Friday, 3 July 2015

The Lives Between Us - Theresa Rizzo

I have a special guest reviewer on my blog today and I'd like you all to welcome my good friend Sarah Mackins, who has very kindly written a review for me. I "met" Sarah through a Facebook group that I joined about a year or so ago and like myself she's a voracious reader. I'd like to say a big thank you to Sarah for sharing her review and without further ado I'll let Sarah take over with her review of The Lives Between Us.

I was pleased to be offered a copy of this free in exchange for an honest review on the basis that I had enjoyed a similar style book.
There are sections I find hard to review without spoilers so I apologise if anything sounds vague.
This book takes on several elements in part in is a romantic story but with an underlying family tragedy and a political battle that bears several viewpoints and medical understanding of the difference between stem cell therapies.
This story is based around Skylar Kendall a journalist who begins this story with a sick niece in need of embryonic stem cell therapy a treatment unavailable due to political opposition by Senator Edward Hastings and because of his opposition Skylar is out to pursue the man and try to make him suffer for his decisions.
Skylar if a formidable journalist who loves her family and will do anything for them but through this love becomes somewhat blinkered to the bigger picture, meanwhile, her sister Faith and brother in law deal with their daughters illness in their own way each bringing about added depth to an already difficult storyline subject.
Regardless of where your own political views stand on the therapies covered by this story it's nice to see the author cover several angles and explain some differences along the way without becoming too wrapped up in medical terminology.
I'm not sure I felt the relationship of Mark and Skylar which is partly why this lost stars in my rating I was much more drawn to the family dynamics of the Hastings family which was much more interesting and better portrayed and the heartache of her sister Faith and her husband. I felt the Skylar / Mark romance storyline lacking somewhat in comparison.
There were twists I saw coming and others that veered off into bigger twists I wasn't expecting though I expected Edward Hastings politics to be tested I hadn't imagined it to unfold quite the way it did and I really enjoyed the medical/political storyline of this story.

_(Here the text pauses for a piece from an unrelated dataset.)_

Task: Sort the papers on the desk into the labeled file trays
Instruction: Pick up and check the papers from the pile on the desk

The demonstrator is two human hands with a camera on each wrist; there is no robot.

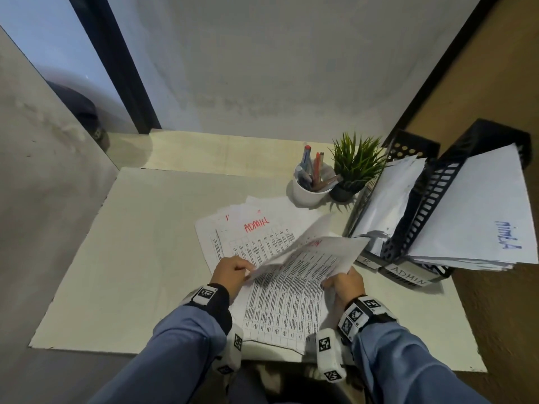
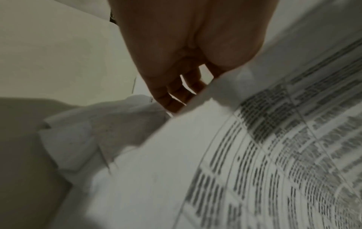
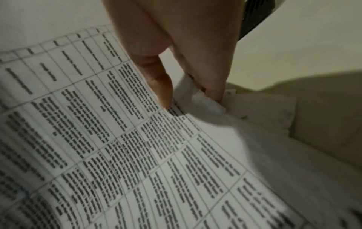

I loved Noelle's character (Edwards wife) and even though Jeff (their son) was at a rebellious teenage stage of life I really enjoyed seeing his character unfold and the emotional battles of the family as a whole.
The friendship between Edward and Mark left me a little baffled as Mark works in Stem Cell Research and so this surprised me that Edward would be so against the idea, eventually my inner queries were uncovered from background story and it was interesting to find added depth to the politics.
Though I have marked this down I would recommend to readers who like the medical politics of this sort of story but less likely if you are after a romance I think romance readers would find this a bit heavy. Though of course that is just my opinion.
Overall this was well written covering a very difficult subject matter (3.5 stars)


  1. Thanks for letting me guest review, it's an honour to share my thoughts on your blog xx

  2. It's a great review Sarah, and thanks for sharing. I hope to see you here again soon :)

  3. Hi Neats,
    lovely blog you have here! Thanks for encouraging Sarah to share her thoughts on my book here. Sarah, thanks for the thoughtful review. I'm glad you enjoyed the story!

    1. Thank you for taking the time to visit my blog Theresa, it's great to see an author here. I hope Sarah's review encourage's people to read your latest book, it sounds like an interesting read.

    2. Thanks for taking the time to visit Neats blog and add a comment it's nice when authors take out time to show appreciation for there readers I may have been hard with my 3.5/5 rating but that's not to say I won't be reading more of your books 😉

  4. Sarah, Reading is so subjective, that I really don't think an author can take exception, and you made some interesting points. I appreciate everybody's opinion!